14/02/2025

Tenho um timor, senhora

Foi o que ouvi ao velho negro, quando lhe pedi mais uma obra na minha casa, que só me lembra a Casa Inacabada lá de baixo, da Expo, que as minhas duas filhas mais velhas um dia acabaram e foram expulsas do jogo, pois era suposto nunca se terminar aquela obra, como grande parte das públicas, que geram cadernos de encargos dignos de Eça, arrastamentos e deslizes de prazos de execução e orçamentos finais engordados como porcos para a matança.

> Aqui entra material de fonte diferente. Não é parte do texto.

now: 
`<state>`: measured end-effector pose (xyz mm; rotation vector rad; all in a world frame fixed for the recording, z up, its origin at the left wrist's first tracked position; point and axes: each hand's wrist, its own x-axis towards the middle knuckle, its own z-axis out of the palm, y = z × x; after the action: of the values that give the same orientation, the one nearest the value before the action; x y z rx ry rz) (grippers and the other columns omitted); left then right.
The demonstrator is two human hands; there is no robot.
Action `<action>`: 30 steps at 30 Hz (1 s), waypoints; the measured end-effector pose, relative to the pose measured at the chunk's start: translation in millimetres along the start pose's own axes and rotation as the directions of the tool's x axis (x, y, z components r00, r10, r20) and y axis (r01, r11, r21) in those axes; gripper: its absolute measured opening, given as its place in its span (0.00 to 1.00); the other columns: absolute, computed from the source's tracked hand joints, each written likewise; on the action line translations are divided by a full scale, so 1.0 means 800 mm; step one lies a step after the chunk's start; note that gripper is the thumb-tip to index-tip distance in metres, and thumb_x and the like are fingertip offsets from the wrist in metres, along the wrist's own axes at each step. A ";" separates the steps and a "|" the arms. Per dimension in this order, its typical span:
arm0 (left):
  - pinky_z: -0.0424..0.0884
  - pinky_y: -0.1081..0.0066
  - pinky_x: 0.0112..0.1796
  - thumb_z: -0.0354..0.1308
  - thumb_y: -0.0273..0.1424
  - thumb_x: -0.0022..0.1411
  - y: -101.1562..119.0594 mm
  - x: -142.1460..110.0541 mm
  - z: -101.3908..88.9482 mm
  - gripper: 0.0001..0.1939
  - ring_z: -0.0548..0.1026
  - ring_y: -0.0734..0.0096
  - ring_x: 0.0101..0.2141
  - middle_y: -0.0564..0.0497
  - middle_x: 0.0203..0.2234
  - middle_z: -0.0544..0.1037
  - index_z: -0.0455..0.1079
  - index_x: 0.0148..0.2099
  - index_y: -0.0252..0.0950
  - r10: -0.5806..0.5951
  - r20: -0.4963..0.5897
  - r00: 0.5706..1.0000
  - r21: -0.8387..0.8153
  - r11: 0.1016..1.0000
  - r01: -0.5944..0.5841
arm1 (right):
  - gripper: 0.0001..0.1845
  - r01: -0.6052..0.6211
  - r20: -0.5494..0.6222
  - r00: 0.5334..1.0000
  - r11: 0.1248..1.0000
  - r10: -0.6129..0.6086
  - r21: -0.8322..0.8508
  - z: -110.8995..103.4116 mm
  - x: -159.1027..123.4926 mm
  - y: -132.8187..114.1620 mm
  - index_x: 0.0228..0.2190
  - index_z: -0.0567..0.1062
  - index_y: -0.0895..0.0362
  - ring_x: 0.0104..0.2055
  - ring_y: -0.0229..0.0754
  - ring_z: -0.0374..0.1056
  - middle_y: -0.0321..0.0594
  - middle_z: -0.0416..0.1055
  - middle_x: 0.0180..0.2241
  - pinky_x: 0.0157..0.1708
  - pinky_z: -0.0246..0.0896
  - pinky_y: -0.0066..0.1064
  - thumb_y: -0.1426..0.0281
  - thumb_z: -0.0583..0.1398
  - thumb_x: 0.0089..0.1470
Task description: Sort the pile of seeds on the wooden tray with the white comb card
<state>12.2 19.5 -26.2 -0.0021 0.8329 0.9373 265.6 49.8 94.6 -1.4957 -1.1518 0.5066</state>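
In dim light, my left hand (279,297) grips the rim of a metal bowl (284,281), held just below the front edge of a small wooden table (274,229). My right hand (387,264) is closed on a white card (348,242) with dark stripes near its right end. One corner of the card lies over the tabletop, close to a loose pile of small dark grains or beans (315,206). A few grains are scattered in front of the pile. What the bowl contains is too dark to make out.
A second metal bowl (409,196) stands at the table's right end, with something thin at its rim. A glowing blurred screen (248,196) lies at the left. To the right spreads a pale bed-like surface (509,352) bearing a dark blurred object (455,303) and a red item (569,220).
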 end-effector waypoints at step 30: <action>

Não sei por que escrevo tudo isto, quando venho apenas aqui contar que entrei em 2025 com os pés tortos, ainda por cima na ilusão de que estava a bailar uma dança sabida de cor, até de olhos fechados. Apanhei o susto destes últimos três anos, quando o médico me disse: "Tem um lipoma, se calhar vou ter que lhe cortar um bocado do intestino", isto eu ainda desacordada de um sono bom e justo (paguei-o, não é?) e sem sonhos — prefiro não os ter, desde miúda que sofro de terrores nocturnos e depois de graúda acordo cônjuge com gritos, choros ou, mais raramente, gargalhadas, no lugar dele eu já tinha mudado de quarto —, tudo o que termina em "oma" me congela de medo, eu "Ó senhor doutor...", já a pensar "Olha, queres ver? Agora são timores atrás de timores, vai um deles um destes dias e leva-me embora daqui", mais exames, mais análises, mais esperar por resultados (escutem, que eu não duro sempre: mais cruel do que qualquer exame — qualquer — é a espera pelos resultados), mais nervos, mais pensamentos com palavrões, mais preparação para mais uma cirurgia. Depois de dias intermináveis, eis que surgem relatórios de sol e luz, cirurgia desnecessária, timor benigno, gordura no intestino, conclusões à gaja: “Agora sou gorda no intestino. E se eu pedisse ao médico para me tirar o oma e, de caminho, recolocar-me a cintura de solteira, eu era a ´Vespa´ para um colega de faculdade” que, por acaso, morreu ontem. Estamos velhos. Nunca mais terei cintura de vespa, ele nunca mais coisa nenhuma. 
Vou viver com o meu timor com alegria, festa e dança, até me cansar dele. Ou ele de mim.